Rebecca Kinsman and the Architecture of Macao, 1843-1847
Kimberly Sayre Alexander, Ph.D.


            In the study of world history, architecture has a resonance that is often lost on scholars who work outside the haunts of the art historian.  Yet, the significance of the built environment should not be underestimated.  Considerations of structure and design have frequently influenced the nature and development of early global encounters.  These matters certainly predisposed the perceptions of those involved in first contacts, both those who traveled to “exotic” lands and those who received them.  Consider the classic example of global encounter, an indigenous peoples’ first impressions of visitors from abroad, seen in the architecture of the visitors’ ships.  In the Aztec empire, it was Cortes’s floating islands that so astonished Moctezuma’s people in 1519; in East Asia, it was Perry’s black ships that impressed the Japanese in 1853.  Likewise, the ways in which travelers described indigenous architecture often reveal underlying cultural values and assumptions.  Examination of both sets of impressions, focused on the built environment, sometimes remind us, too, that the sites in which encounters took place were neither indigenous or foreign, but rather a collage of places of cosmopolitan intermixture – clearly the case with Macao by the nineteenth century.
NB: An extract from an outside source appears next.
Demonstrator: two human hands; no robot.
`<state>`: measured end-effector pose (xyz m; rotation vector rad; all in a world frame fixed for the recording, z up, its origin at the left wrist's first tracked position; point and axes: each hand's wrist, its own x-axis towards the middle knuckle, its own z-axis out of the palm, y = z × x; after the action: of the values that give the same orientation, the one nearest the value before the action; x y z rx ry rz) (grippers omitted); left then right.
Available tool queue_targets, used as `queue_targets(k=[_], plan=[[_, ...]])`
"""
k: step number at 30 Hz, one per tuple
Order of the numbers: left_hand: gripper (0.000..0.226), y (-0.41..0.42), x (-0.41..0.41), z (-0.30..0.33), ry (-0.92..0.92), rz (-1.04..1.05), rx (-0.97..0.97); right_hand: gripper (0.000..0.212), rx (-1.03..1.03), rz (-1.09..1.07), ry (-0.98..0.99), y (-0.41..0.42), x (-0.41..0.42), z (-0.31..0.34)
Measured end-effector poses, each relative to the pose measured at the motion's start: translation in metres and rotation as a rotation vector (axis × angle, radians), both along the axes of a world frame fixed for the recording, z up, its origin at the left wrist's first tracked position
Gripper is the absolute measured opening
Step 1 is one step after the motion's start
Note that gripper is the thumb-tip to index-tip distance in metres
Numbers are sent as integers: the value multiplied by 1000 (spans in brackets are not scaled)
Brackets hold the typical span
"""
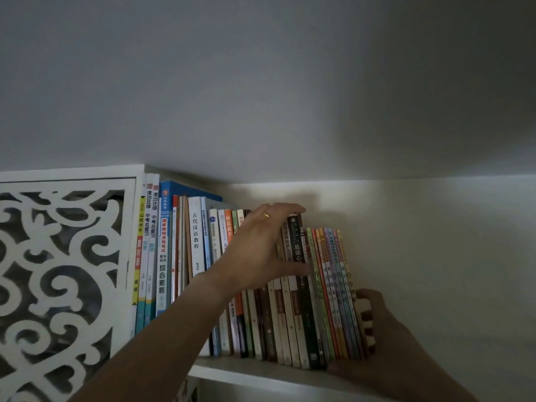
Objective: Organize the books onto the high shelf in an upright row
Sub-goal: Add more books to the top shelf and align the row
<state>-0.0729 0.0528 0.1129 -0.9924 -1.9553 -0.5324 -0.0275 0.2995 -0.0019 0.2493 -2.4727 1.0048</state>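
I see the row of books [203, 256] upright on the high white shelf [261, 372], my left hand [261, 245] pinching a dark spine [297, 242], my right hand [377, 329] curled around the thin colourful books [336, 285] at the row's end.

The head camera is looking up from below and in front of the high shelf [261, 372], sitting close; it is facing the row of books [290, 300] straight on; ceiling is filling the upper half; both forearms are reaching in from the bottom edge.
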Motion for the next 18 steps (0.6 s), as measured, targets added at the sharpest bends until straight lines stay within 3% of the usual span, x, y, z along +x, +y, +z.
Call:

 Rebecca frequently provided detailed descriptions of the domestic, public and religious architecture she experienced in her travels throughout Macao. Seen through her Antebellum Western lens, she was clearly cognizant that her time in China marked an important episode in her life, and indeed, we know almost nothing about her after her return to the United States. Her letters and journal entries are significant on several counts: the majority of the sites she describes in this significant city, Macao, no longer survive; we have few accounts by women travelers and expatriates of the multinational architectural character of Macao during the 19th century (or any time for that matter), and finally, her writing is highly descriptive and largely without racial, ethnic or religious bias. While a handful of excerpts from her correspondence have been used in larger works, little attention has been paid to her writings on architecture, landscape and the experience of place.

Rebecca describes the burned out Baroque/Mannerist St. Paul’s Cathedral (constructed by the Jesuits from 1582-1602; elaborate carved stone façade, 1620-1627), among many other sites, many long disappeared or altered.